Automation of the Timed Up and Go test using an instrumented walking cane
University of New Brunswick
The Timed Up and Go (TUG) test is used to test a person’s mobility and static and dynamic balance. It measures the time a person takes to stand up from a chair, walk three meters, turn around, walk back to the chair, and sit down. Typically, the TUG test is assessed by a physiotherapist with a stopwatch, limiting its effectiveness and making it prone to user error. This has motivated research into automated approaches capable of assessing the various segments of the TUG test using a range of sensing modalities. This study extends upon this body of work by evaluating the feasibility of segmenting the TUG test using an instrumented walking cane. More general contributions are made by introducing the use of error in transition time, as opposed to accuracy, as the cost function during the design of the machine learning framework, and a time-series inspired binary segmentation approach that facilitates the comparison of only two segments at a time.
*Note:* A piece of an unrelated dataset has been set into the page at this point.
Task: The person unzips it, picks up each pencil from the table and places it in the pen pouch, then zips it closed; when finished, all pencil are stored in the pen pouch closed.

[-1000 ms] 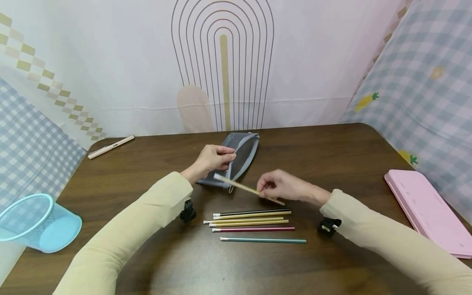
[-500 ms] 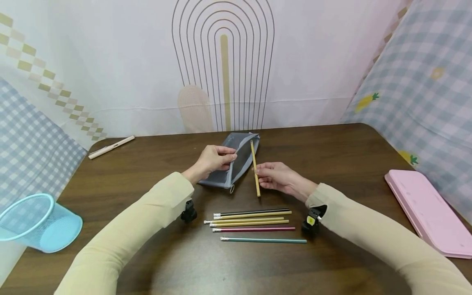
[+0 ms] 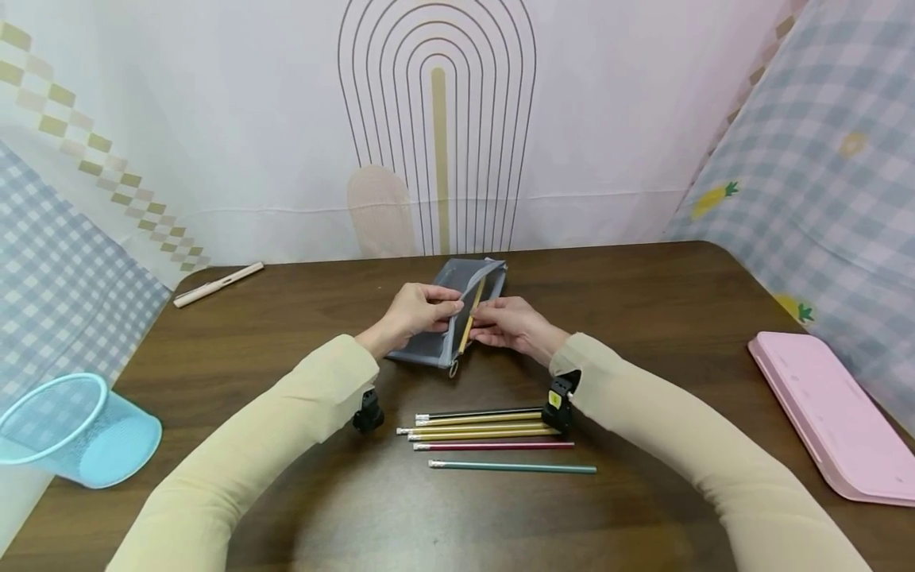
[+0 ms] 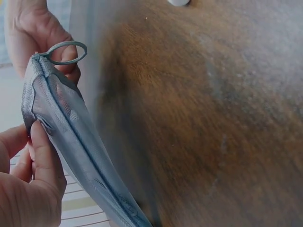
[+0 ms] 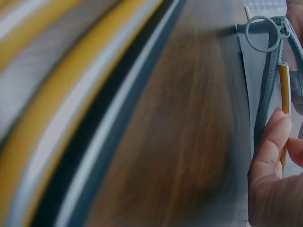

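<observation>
A grey mesh zip pouch [image 3: 423,347] lies toward the back of the table, its mouth spread apart. My left hand [image 3: 415,313] pinches the near rim of that mouth between thumb and fingers; the left wrist view shows the same grip on the pouch [image 4: 78,137] close up. Between the thumb and fingers of my right hand [image 3: 516,327] is a yellow pencil [image 3: 465,334], slanting in the pouch opening. In the right wrist view the pencil [image 5: 285,90] lies along the zip, near the ring pull [image 5: 262,34]. Its far end is partly hidden by the pouch.
Several pencils lie in a row nearer me: a black one, gold ones, a red pencil [image 3: 493,446] and a teal pencil [image 3: 511,467]. A blue mesh cup [image 3: 117,445] lies at left, a cream pen [image 3: 218,284] at back left, a pink case [image 3: 832,413] at right.
My right hand has turned the yellow pencil from crosswise to lengthwise, then moved left and brought it into the pouch opening. The left hand keeps its hold on the rim.
</observation>
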The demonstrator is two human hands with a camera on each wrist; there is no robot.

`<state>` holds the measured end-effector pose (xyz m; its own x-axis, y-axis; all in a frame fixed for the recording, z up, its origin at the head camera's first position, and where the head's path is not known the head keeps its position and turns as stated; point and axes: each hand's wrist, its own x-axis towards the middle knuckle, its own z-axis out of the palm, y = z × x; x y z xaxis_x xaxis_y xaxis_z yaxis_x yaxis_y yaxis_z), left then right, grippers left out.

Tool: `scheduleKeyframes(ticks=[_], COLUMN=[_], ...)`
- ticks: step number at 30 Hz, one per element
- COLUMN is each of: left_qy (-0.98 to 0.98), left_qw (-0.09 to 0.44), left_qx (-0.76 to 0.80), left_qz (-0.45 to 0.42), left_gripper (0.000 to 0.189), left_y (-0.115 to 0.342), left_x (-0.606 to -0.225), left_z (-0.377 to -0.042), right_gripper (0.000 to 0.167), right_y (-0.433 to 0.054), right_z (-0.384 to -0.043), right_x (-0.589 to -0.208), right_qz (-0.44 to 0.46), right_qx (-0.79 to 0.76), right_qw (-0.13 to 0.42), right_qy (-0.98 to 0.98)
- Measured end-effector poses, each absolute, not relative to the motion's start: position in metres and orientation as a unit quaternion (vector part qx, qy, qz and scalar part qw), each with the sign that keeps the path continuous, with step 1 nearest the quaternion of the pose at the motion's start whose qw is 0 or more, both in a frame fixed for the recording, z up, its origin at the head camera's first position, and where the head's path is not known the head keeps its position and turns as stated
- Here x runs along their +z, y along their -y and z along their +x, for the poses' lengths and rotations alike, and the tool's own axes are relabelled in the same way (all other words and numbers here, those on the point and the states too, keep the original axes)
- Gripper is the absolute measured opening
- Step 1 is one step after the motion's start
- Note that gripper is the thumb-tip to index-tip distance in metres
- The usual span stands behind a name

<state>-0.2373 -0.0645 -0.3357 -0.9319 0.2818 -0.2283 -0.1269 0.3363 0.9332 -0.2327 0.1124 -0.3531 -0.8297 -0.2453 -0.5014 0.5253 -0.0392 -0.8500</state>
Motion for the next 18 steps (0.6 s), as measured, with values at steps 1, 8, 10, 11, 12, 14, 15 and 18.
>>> scheduleKeyframes(ticks=[1,8,10,11,12,14,15,18], left_qy=[-0.797,-0.789,-0.79,-0.791,-0.792,-0.794,-0.794,-0.794], left_qw=[0.179,0.184,0.183,0.182,0.181,0.18,0.18,0.177], left_qx=[0.574,0.585,0.583,0.582,0.58,0.578,0.578,0.579], left_qz=[0.05,0.05,0.052,0.052,0.052,0.053,0.052,0.05], left_gripper=[0.031,0.031,0.031,0.031,0.031,0.032,0.032,0.032], left_y=[0.064,0.062,0.062,0.062,0.062,0.062,0.062,0.062], left_x=[-0.336,-0.335,-0.335,-0.336,-0.336,-0.337,-0.338,-0.339], left_z=[-0.237,-0.237,-0.237,-0.237,-0.237,-0.238,-0.238,-0.238], right_gripper=[0.016,0.037,0.031,0.027,0.022,0.015,0.016,0.02], right_y=[-0.111,-0.104,-0.107,-0.108,-0.11,-0.116,-0.119,-0.129], right_z=[-0.234,-0.233,-0.228,-0.225,-0.22,-0.21,-0.205,-0.189], right_x=[-0.353,-0.348,-0.346,-0.346,-0.345,-0.345,-0.345,-0.346], right_qz=[0.112,0.106,0.101,0.099,0.096,0.075,0.058,-0.012], right_qx=[-0.715,-0.745,-0.749,-0.748,-0.743,-0.725,-0.711,-0.649], right_qw=[0.273,0.282,0.281,0.28,0.28,0.283,0.289,0.304], right_qy=[-0.634,-0.595,-0.591,-0.594,-0.601,-0.623,-0.638,-0.697])
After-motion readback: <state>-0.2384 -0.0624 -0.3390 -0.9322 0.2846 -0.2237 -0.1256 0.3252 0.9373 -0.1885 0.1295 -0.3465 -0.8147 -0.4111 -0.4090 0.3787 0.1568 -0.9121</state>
Data was collected using an instrumented cane that measures loading and movement information from 16 participants with musculoskeletal injuries. As a group, the participants yielded TUG times ranging from 11.12s to 28.57s, and a mean of 17.8s. Results of segmenting the TUG test into six segments - Sitting to standing, Walking, Turning, Walking back, Turning back, Standing to sitting - were validated using a leave-one-trial-out and a leave-one-person-out approach, to test both within- and across-participant performance. Various approaches were explored, including conventional classifiers Linear Discriminant Analysis (LDA) and Support Vector Machines (SVM), and extended time series and deep learning methods such as Hidden Markov Models (HMM), CNN LSTM (CLSTM) and Encoder-Decoder Temporal Convolutional Networks (EDTCN). A binary segmentation approach leveraging the temporal nature of the TUG test was adopted with a Dynamic Time Warping (DTW)-based postprocessing alignment. The calculated segmentation error for every case was recorded as both the performance measurement and the optimization parameter as opposed to the traditional use of accuracy of prediction. The results promisingly suggest that the segments or subtasks of a TUG test can be extracted using data collected from a smart cane, laying the groundwork for its automation.